◆ Directions ◆
Examine each line of the data. Copy those that contain the string "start".

◆ Entries provided ◆

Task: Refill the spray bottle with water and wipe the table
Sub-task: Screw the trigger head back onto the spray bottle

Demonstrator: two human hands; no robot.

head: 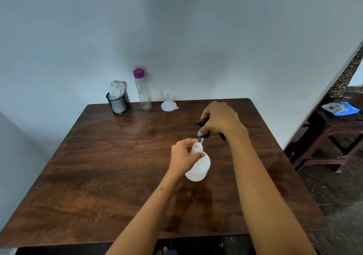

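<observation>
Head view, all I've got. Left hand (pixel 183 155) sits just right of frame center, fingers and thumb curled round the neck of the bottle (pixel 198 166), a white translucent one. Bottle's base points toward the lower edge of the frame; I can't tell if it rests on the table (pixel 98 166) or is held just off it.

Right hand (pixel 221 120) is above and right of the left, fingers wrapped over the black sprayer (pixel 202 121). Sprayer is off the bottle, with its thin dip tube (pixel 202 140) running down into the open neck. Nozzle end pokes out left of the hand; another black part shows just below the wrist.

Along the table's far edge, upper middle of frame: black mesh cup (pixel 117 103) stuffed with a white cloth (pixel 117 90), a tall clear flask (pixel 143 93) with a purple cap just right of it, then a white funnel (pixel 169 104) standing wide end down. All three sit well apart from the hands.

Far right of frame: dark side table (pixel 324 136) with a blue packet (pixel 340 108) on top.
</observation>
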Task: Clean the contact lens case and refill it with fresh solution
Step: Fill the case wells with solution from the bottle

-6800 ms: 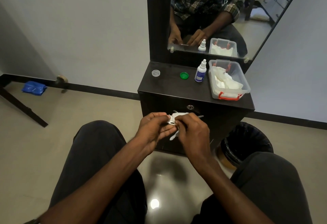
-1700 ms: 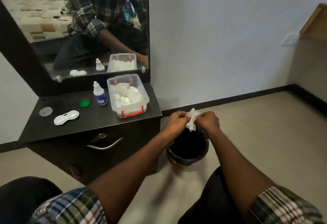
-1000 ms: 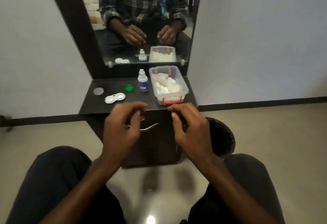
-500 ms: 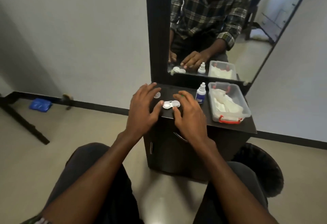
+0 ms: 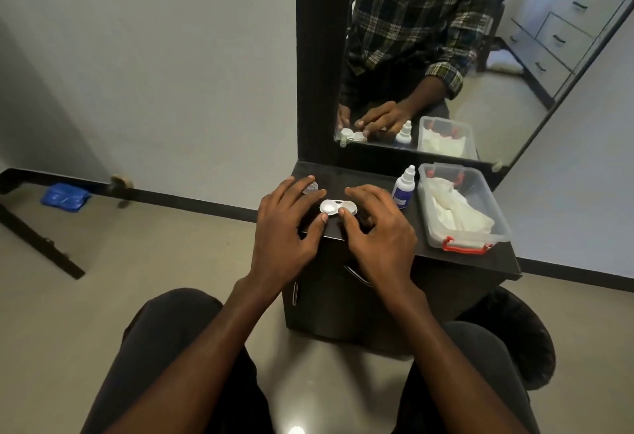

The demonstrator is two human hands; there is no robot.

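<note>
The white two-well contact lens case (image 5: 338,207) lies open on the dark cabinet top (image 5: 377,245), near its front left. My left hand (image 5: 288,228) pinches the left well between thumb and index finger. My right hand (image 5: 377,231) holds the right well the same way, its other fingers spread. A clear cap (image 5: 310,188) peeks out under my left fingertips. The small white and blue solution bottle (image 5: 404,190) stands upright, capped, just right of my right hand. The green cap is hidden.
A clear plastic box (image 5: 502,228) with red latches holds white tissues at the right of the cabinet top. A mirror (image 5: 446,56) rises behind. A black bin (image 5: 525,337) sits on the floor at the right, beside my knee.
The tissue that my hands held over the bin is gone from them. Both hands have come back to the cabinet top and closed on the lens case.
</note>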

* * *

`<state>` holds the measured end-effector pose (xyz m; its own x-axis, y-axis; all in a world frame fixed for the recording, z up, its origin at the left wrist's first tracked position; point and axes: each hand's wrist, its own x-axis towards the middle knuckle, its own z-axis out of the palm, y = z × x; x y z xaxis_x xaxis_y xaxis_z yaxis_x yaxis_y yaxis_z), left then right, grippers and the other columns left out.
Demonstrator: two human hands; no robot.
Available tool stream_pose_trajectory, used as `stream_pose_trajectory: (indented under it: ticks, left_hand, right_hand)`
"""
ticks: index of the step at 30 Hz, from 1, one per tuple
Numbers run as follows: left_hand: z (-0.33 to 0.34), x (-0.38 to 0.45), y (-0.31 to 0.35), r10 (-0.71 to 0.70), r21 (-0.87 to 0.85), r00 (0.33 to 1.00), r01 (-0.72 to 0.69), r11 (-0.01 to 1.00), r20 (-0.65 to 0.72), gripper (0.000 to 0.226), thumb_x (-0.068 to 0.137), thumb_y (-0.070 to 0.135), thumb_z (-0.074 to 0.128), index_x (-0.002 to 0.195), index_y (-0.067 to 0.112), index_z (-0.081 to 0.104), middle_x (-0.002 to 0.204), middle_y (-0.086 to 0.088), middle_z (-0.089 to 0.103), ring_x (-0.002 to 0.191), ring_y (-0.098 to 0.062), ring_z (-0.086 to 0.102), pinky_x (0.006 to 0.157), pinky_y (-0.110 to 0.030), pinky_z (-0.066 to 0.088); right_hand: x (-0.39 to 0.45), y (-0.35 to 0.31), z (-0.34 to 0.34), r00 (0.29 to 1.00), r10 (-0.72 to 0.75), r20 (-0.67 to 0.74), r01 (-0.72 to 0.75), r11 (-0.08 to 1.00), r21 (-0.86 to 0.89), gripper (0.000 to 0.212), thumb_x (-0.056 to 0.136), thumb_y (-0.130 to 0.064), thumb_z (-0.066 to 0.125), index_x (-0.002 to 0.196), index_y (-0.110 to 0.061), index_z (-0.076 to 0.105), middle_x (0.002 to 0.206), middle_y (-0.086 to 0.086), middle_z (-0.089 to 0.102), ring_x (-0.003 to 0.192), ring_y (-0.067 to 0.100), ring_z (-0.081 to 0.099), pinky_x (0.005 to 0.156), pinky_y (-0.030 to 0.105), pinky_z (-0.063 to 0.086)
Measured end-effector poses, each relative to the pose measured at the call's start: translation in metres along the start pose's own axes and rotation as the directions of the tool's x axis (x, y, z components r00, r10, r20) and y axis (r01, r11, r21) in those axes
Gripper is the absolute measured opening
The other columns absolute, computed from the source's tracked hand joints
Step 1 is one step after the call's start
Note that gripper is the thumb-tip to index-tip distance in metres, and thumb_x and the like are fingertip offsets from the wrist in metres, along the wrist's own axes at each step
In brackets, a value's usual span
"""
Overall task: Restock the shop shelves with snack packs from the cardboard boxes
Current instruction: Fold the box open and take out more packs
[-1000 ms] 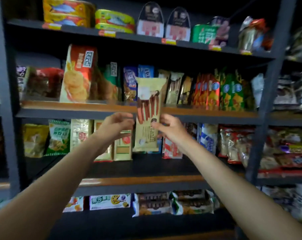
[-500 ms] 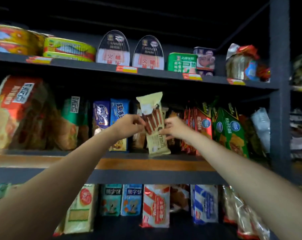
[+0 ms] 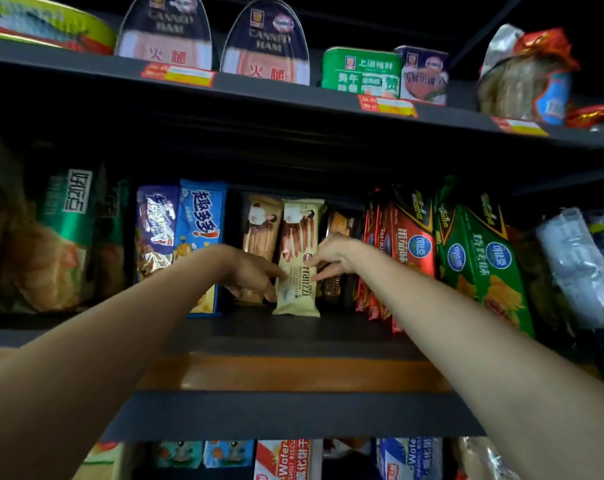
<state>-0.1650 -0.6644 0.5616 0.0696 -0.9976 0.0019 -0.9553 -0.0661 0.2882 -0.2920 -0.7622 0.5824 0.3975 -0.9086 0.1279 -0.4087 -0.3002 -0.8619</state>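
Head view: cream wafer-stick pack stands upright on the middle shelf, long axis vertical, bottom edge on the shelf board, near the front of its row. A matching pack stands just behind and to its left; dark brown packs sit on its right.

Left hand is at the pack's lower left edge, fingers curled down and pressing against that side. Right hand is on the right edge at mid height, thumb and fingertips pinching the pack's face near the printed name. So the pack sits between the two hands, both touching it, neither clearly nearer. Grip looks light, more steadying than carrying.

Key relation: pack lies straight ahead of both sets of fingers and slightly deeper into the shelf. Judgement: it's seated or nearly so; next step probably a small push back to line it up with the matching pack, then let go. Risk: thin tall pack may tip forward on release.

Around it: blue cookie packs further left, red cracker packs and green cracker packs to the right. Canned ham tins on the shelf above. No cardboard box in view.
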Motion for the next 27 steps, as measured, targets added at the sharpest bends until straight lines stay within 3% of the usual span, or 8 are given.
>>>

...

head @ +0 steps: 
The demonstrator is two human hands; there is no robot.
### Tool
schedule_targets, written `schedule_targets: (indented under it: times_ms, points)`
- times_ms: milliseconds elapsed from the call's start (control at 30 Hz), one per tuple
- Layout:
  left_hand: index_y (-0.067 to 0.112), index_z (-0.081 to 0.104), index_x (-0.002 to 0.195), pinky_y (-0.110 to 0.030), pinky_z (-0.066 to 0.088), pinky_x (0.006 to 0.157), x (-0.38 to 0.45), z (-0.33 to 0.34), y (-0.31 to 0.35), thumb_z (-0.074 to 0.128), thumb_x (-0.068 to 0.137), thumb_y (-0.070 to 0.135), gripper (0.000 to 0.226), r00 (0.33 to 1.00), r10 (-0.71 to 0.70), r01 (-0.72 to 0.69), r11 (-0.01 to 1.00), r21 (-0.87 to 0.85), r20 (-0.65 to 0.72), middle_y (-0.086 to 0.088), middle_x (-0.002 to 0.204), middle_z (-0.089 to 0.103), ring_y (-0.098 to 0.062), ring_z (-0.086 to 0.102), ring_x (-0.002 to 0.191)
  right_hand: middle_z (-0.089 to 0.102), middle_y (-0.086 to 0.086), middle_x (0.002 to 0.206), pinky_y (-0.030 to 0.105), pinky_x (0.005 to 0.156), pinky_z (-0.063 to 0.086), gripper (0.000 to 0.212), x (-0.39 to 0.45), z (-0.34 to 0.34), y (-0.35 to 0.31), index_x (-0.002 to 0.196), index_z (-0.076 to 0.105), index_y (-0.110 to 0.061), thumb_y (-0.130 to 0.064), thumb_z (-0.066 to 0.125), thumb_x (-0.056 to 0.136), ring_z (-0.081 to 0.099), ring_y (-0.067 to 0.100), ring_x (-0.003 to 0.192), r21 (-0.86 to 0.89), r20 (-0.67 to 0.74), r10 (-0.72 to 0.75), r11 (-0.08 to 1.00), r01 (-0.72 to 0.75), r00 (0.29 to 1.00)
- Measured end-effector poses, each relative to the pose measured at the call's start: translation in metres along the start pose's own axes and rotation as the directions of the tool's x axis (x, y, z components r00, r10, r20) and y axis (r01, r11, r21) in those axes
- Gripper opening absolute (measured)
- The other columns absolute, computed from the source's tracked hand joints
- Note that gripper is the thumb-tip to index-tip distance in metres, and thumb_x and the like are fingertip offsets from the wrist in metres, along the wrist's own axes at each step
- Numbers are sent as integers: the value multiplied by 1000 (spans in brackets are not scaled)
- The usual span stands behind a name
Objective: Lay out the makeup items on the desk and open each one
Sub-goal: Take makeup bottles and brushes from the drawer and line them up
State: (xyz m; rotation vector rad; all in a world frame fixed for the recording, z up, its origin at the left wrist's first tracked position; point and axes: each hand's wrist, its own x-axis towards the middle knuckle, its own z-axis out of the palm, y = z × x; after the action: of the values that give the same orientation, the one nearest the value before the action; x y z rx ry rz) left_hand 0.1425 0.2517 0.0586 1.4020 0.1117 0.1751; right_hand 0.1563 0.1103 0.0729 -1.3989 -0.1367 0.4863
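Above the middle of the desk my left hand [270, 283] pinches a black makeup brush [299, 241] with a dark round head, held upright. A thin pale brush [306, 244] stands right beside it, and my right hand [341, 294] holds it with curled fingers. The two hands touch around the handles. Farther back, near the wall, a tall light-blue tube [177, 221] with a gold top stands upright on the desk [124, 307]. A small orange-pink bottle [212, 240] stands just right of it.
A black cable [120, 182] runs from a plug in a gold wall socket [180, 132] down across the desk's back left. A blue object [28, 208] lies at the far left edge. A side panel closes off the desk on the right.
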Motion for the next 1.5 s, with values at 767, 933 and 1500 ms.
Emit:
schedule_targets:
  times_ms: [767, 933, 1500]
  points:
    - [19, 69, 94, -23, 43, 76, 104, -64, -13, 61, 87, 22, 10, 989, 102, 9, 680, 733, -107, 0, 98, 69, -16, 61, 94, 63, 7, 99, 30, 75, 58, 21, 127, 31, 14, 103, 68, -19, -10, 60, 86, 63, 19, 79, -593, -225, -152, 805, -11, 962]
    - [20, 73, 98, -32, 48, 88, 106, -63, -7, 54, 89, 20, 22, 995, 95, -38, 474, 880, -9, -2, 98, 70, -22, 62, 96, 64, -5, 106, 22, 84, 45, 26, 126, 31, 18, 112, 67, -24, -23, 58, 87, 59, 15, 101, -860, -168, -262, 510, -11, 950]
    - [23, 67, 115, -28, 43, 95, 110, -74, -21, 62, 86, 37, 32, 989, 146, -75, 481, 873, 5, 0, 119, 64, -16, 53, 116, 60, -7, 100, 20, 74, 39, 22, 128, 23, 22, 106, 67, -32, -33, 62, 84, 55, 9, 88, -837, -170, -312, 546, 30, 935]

◆ Solution to this problem ◆
Measured end-effector poses, each relative to the pose measured at the call's start: translation in metres along the start pose's own axes and rotation as the directions of the tool's x axis (x, y, z components r00, r10, r20) and y axis (r01, r11, r21) in those axes
Step 1 is one step after the call's start
- times_ms: milliseconds elapsed from the call's start (control at 30 Hz), one per tuple
- Measured end-effector poses, each relative to the pose measured at the call's start: translation in metres along the start pose's own axes and rotation as the directions of the tool's x axis (x, y, z components r00, r10, r20) and y axis (r01, r11, r21) in those axes

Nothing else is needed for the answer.